Stored dataset items:

· · · ·

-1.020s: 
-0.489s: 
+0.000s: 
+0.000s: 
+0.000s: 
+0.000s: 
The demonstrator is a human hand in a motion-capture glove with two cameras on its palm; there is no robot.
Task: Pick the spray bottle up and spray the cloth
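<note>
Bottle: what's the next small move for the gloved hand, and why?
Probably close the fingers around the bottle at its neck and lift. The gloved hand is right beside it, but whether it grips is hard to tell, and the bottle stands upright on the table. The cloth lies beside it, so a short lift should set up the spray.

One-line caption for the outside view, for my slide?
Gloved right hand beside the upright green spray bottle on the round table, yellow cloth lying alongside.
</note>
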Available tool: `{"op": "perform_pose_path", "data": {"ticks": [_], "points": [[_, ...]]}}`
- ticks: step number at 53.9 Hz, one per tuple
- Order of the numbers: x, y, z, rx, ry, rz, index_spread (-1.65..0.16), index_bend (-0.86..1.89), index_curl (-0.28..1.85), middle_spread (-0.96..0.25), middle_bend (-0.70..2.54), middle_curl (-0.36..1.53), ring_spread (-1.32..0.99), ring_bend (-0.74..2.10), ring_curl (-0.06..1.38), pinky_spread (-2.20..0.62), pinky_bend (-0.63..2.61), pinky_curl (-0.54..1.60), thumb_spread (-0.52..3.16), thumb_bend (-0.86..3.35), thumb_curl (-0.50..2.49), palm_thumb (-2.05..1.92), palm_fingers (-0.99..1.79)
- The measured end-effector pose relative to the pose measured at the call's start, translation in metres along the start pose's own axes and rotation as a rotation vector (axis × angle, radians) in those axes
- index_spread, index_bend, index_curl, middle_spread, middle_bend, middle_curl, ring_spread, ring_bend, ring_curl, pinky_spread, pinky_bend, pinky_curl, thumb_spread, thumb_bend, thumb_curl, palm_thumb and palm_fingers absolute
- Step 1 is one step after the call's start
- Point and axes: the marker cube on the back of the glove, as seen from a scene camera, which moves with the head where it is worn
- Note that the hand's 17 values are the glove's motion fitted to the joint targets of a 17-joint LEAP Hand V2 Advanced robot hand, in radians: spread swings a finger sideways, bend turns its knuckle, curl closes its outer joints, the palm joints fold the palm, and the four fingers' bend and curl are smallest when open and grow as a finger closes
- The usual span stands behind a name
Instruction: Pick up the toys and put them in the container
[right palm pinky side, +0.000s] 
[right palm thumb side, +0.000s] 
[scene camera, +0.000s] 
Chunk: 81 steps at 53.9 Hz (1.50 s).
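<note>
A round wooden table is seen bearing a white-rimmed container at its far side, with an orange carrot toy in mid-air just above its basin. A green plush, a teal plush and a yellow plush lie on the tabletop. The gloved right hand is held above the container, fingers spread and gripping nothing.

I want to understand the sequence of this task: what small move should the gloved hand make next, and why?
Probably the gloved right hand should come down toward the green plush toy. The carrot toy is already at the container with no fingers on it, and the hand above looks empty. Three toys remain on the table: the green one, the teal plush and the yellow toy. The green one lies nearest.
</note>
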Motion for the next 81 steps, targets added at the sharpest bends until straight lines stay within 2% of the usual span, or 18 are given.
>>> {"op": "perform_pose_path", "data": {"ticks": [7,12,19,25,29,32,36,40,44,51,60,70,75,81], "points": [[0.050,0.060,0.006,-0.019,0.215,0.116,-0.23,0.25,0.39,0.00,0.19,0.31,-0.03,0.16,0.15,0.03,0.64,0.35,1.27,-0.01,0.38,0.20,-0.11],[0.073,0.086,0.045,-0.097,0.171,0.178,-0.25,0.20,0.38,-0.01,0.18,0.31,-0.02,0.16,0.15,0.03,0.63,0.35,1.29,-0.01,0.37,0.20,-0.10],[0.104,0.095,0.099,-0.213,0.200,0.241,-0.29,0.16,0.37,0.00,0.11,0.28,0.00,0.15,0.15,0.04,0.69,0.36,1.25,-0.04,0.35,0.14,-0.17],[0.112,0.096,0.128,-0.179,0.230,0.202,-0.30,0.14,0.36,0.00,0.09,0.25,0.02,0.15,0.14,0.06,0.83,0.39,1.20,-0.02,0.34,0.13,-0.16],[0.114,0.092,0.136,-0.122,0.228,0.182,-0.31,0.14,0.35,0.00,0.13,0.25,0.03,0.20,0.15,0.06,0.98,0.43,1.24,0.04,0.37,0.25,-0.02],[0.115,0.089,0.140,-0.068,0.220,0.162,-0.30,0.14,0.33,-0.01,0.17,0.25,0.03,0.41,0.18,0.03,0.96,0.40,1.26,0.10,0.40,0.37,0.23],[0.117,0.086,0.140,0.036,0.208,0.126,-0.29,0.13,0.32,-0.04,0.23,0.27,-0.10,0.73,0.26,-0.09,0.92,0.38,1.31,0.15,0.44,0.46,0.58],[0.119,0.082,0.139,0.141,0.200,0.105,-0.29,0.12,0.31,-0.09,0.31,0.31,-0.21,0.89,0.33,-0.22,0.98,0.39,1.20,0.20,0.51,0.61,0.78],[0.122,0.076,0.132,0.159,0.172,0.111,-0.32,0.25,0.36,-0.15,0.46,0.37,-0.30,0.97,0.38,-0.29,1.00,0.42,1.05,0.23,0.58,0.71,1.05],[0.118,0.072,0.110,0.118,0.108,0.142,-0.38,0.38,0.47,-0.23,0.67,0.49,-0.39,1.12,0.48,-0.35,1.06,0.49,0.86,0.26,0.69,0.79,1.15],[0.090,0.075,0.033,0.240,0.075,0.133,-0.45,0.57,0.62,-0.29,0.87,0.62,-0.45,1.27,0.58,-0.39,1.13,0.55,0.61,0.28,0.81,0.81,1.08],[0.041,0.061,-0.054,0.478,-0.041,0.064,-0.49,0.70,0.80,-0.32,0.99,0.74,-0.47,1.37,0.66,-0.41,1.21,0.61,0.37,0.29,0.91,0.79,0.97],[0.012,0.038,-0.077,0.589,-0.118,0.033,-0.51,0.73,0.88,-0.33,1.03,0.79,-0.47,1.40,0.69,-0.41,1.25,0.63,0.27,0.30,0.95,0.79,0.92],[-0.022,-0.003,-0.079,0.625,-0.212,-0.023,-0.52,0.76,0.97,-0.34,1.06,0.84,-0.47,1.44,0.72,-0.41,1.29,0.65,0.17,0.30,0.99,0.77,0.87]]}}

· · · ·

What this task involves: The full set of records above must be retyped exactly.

Result of the exercise:
-1.020s: 
-0.489s: 
+0.000s: 
+0.000s: 
+0.000s: 
+0.000s: 
The demonstrator is a human hand in a motion-capture glove with two cameras on its palm; there is no robot.
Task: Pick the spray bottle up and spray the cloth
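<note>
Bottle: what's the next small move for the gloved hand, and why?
Probably close the fingers around the bottle at its neck and lift. The gloved hand is right beside it, but whether it grips is hard to tell, and the bottle stands upright on the table. The cloth lies beside it, so a short lift should set up the spray.

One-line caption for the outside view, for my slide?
Gloved right hand beside the upright green spray bottle on the round table, yellow cloth lying alongside.
</note>
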Available tool: `{"op": "perform_pose_path", "data": {"ticks": [_], "points": [[_, ...]]}}`
- ticks: step number at 53.9 Hz, one per tuple
- Order of the numbers: x, y, z, rx, ry, rz, index_spread (-1.65..0.16), index_bend (-0.86..1.89), index_curl (-0.28..1.85), middle_spread (-0.96..0.25), middle_bend (-0.70..2.54), middle_curl (-0.36..1.53), ring_spread (-1.32..0.99), ring_bend (-0.74..2.10), ring_curl (-0.06..1.38), pinky_spread (-2.20..0.62), pinky_bend (-0.63..2.61), pinky_curl (-0.54..1.60), thumb_spread (-0.52..3.16), thumb_bend (-0.86..3.35), thumb_curl (-0.50..2.49), palm_thumb (-2.05..1.92), palm_fingers (-0.99..1.79)
- The measured end-effector pose relative to the pose measured at the call's start, translation in metres along the start pose's own axes and rotation as a rotation vector (axis × angle, radians) in those axes
- index_spread, index_bend, index_curl, middle_spread, middle_bend, middle_curl, ring_spread, ring_bend, ring_curl, pinky_spread, pinky_bend, pinky_curl, thumb_spread, thumb_bend, thumb_curl, palm_thumb and palm_fingers absolute
- Step 1 is one step after the call's start
- Point and axes: the marker cube on the back of the glove, as seen from a scene camera, which moves with the head where it is worn
- Note that the hand's 17 values are the glove's motion fitted to the joint targets of a 17-joint LEAP Hand V2 Advanced robot hand, in radians: spread swings a finger sideways, bend turns its knuckle, curl closes its outer joints, the palm joints fold the palm, and the four fingers' bend and curl are smallest when open and grow as a finger closes
- The usual span stands behind a name
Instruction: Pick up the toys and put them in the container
[right palm pinky side, +0.000s] 
[right palm thumb side, +0.000s] 
[scene camera, +0.000s] 
Chunk: 81 steps at 53.9 Hz (1.50 s).
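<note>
A round wooden table is seen bearing a white-rimmed container at its far side, with an orange carrot toy in mid-air just above its basin. A green plush, a teal plush and a yellow plush lie on the tabletop. The gloved right hand is held above the container, fingers spread and gripping nothing.

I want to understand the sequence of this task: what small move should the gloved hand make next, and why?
Probably the gloved right hand should come down toward the green plush toy. The carrot toy is already at the container with no fingers on it, and the hand above looks empty. Three toys remain on the table: the green one, the teal plush and the yellow toy. The green one lies nearest.
</note>
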Motion for the next 81 steps, targets added at the sharpest bends until straight lines stay within 2% of the usual span, or 18 are given.
>>> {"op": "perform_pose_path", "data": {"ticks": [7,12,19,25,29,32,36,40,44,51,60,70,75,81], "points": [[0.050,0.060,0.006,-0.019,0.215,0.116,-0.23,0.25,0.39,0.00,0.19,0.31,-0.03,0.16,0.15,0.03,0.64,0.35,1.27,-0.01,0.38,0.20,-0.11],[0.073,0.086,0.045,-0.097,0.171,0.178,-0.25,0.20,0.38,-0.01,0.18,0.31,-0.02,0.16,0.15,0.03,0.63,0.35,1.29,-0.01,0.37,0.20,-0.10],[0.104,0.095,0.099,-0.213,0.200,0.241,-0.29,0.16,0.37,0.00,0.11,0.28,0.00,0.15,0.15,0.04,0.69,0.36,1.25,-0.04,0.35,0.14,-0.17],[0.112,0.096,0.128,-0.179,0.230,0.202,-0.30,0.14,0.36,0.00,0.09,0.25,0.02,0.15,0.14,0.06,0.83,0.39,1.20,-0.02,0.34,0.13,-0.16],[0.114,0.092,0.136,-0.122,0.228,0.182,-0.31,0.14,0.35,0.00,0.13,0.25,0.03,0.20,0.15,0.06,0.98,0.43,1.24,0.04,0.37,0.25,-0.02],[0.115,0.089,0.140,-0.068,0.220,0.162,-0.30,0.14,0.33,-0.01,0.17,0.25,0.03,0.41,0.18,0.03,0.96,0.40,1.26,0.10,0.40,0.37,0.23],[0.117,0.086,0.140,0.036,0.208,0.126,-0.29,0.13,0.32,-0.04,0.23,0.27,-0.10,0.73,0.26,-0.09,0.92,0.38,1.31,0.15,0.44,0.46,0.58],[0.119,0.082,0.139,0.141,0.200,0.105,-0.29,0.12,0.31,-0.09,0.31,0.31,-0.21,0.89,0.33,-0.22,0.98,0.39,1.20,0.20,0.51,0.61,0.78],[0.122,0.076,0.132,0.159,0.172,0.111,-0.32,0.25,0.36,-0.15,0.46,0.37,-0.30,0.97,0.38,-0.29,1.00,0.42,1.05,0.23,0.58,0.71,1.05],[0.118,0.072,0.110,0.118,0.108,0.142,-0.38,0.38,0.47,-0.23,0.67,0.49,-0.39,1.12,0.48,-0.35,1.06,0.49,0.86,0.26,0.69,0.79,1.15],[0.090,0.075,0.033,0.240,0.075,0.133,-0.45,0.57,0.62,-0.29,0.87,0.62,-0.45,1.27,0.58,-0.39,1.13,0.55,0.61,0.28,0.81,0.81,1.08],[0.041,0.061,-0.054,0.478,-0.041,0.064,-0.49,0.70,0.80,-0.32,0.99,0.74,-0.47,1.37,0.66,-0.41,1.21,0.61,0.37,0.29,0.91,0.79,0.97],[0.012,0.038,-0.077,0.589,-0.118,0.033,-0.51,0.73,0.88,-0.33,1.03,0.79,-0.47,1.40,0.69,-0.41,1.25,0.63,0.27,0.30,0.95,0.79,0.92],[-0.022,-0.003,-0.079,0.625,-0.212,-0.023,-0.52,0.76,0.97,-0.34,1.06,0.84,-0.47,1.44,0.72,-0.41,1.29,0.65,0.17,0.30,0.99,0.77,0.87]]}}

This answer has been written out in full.